Mercedes Matter at the Weisman Gallery, Pepperdine University
January 23 – April 4
24255 Pacific Coast Highway
Malibu, CA 90263
Mercedes Matter has long deserved the retrospective organized by art historian Ellen Landau, currently on view in the Weisman Gallery at Pepperdine University in Malibu. With more than fifty works, accompanied by documentary photographs and a comprehensive catalogue, this is an enlarged version of the show featured last fall at Baruch College in New York City. It establishes Matter’s role in the development of the New York School and attests to the force of her artistic vision.
Exhibiting rarely during her lifetime, Matter, who died in 2001, became known as an educator through her leadership of the New York Studio School. To those of us who studied there, her personal associations with Hofmann, Gorky, Pollock and others remained mysterious, even though the force of her personality suggested that she was no mere hanger-on. In fact, as evidenced here, her paintings hold their own against those of her colleagues – smaller in scale, yet often richer and more eloquent in their grasp of essentials.
Through her father, the American modernist painter Arthur Carles, and her mother, a Spanish dancer and model, Matter was exposed in childhood to the artistic tradition and avant-garde milieu of Europe. She also underwent the religious discipline of Catholic girls’ schools. In a youthful letter she describes dancing alone on Good Friday while meditating on Christ’s suffering, testifying to a strong inner life, to a personal investment in rhythmic movement and light. The earliest works here –a teen-age self-portrait and two surprisingly mature paintings from age eight – use paint and color with expressive assurance and a suggestion of contained passion.
Her first mentor, Hans Hofmann, cultivated tensions between sensuality and self-discipline, between drawing and color, much as did her father. Both Carles and Hofmann painted cubist abstractions from subjects in the studio, while also endorsing, somewhat contradictorily, the primacy of color. But while Carles generally respected the planar architecture of cubism, Hofmann, whose color involved a more impulsive, expressionistic drive, prepared the way for Jackson Pollock’s all-over improvisations.
Here we can witness Hofmann’s concepts, which she later interpreted in her teaching, emerging within Matter’s own artistic practice and in dialogue with her peers. In early works she abstracts flower arrangements into rectangular planes of color, somewhat like early Mondrian, but these soon give way to more propulsive, looping forms, shaped by competing relations of figure and ground. Initially influenced by Gorky, these works culminate in the early 1950s in paintings like Tabletop Still Life (1952), which have the gritty incisiveness of de Kooning’s Attic, a painting she particularly admired.

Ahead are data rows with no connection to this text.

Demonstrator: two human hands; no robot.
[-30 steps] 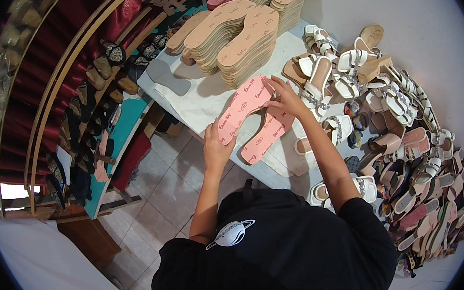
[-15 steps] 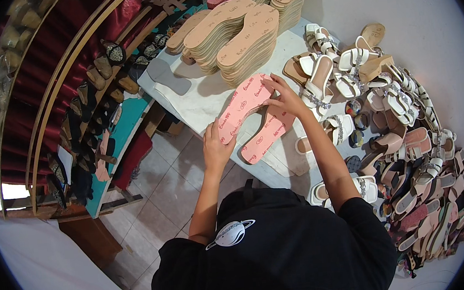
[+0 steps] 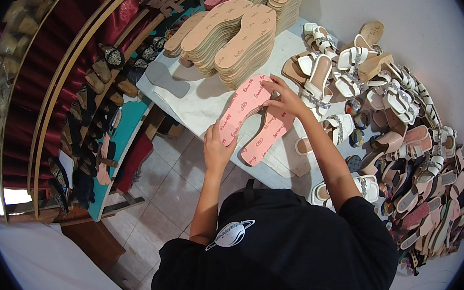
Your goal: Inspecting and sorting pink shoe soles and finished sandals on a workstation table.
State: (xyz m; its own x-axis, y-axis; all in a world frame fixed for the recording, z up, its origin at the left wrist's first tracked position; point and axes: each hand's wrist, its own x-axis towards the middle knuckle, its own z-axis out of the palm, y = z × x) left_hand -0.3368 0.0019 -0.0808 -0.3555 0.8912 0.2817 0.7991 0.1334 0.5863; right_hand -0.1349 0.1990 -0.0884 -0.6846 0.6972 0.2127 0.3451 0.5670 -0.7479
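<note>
Between both hands I hold a pink printed insole, tilted with its toe end away from me and to the right. My left hand grips its near, narrower end, with the thumb hidden from view. My right hand pinches the far right edge of the wide end. A second pink insole lies on the table just beneath and to the right, partly covered by the held one and my right hand. Beyond them stand tall stacks of tan insoles.
White sandals crowd the right side of the table, with a heap of mixed sandals beyond. A grey sole-shaped piece lies at the table's left corner. Shelves of shoes stand at the left, above a tiled floor.
The view has shifted very slightly. Both hands keep the same grip on the pink insole, and nothing else has visibly moved.
</note>
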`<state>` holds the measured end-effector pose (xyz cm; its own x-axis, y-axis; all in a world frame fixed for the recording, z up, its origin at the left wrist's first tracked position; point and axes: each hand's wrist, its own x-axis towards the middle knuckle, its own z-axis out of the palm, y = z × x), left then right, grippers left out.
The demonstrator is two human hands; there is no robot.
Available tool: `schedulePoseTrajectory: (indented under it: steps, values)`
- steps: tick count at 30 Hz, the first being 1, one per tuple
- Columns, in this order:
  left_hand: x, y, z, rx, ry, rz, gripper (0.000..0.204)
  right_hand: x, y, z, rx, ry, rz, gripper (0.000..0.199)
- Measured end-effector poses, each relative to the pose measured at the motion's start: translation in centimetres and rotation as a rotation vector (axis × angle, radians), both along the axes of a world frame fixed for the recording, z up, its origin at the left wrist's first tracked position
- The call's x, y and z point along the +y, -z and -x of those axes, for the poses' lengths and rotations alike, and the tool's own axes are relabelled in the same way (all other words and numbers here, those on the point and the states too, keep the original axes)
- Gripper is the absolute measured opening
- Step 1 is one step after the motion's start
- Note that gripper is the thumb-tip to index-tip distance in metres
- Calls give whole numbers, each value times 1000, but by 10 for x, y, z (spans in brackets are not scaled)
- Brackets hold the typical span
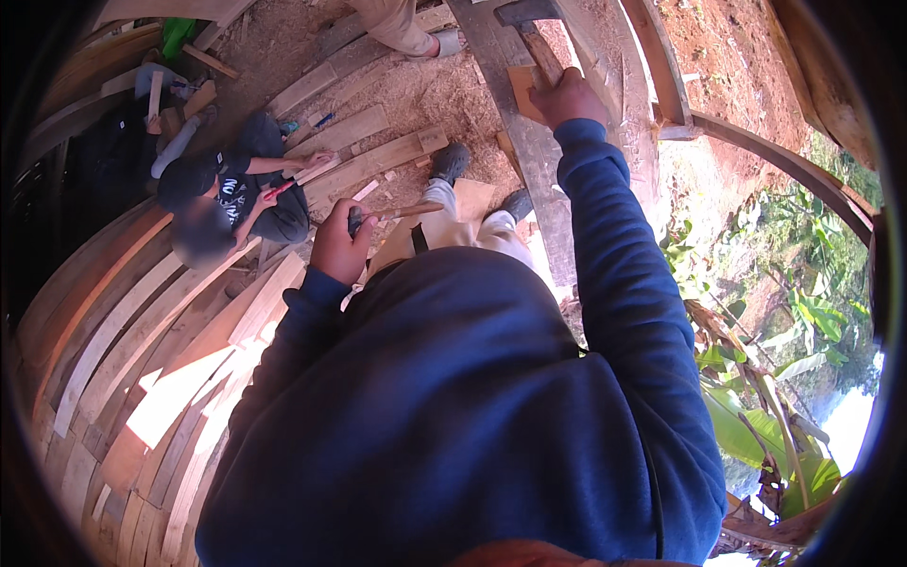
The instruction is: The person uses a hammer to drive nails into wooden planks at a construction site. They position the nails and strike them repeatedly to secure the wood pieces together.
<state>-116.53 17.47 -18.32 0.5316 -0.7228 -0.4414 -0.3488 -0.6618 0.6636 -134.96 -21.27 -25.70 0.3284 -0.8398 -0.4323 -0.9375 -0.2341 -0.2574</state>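
Observation:
In my right hand (570, 97), stretched out over the workbench plank, is the wooden handle of a hammer (541, 52). Its dark metal head lies at the upper edge of the view, over the plank. A small tan wooden block (525, 93) is beside that hand, on the plank. My left hand (340, 244) is closed in front of my body, round a slim brownish stick-like tool (413, 210) with a dark end near the thumb. The exact kind of this tool cannot be made out.
A broad worn plank (539, 180) runs along my right front. At left, a seated co-worker (269, 184) holds a red-handled thing and a wood piece. Another person's leg (397, 28) stands ahead. Stacked boards (123, 350) fill the left; sawdust and offcuts cover the ground.

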Motion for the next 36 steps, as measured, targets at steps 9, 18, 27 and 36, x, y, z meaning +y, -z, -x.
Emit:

Matter seems to thrive in relation to authority figures – to her father, her peers at the Club, or great artists of the past – but there’s always her own powerful persona, which survived the psychic stresses of abstract expressionism and the existential doubts of Cézanne and Giacometti. Her works maintain their own assertive vigor as she negotiates among these influences. There’s an internalized severity to her art; its fierce angularity suggests an appetite for sensual abandon constrained by geometry. Although close friends with Pollock, and an admirer of his work, Matter resisted his method, remarking in an interview, “What I like least … is the liberation.” Closest to Pollock’s gestural abstractions are some open, ethereal paintings that move freely into and around a still life yet maintain a geometric clarity. “Articulation” was a word Matter favored, “activating space”, and shaping the final inflection of every mark.
But after 1960 Matter’s work tends more towards density, towards the gradual accumulation of colored marks, as in Cézanne’s late paintings. As for him, direct visual experience, the process of observation, assumes primacy. Still life is no longer a step on the way to abstraction; painting doesn’t point beyond the objects, but hovers around their simple physical mass. Her high-keyed colors become more earthy and muted, and then disappear entirely in the large, powerful drawings, which appear through the 1980s and 90s and often include cows’ skulls collected near her home in Connecticut. Matter excavates the projections and voids of the skulls, as though to impart their airy hollowness to the entire arrangement; united in an overall mesh of marks, the objects seem to levitate from the table.
Giacometti becomes a dominant influence, but Matter doesn’t step back, as he often does, to take in the larger view of the studio; as in cubism, still life remains a close-up affair. Combining artifice and sheer physical presence, still life embodied for Matter the truth of visual experience. She claimed to work from still life for practical reasons, but it must have remained for her a site of origin, a source of fresh beginnings, shrouded in associations with her father’s studio and the art of the past. The objects in her paintings, steeped in emotion, fusing modernist ambition to European tradition, are eloquent in their muteness.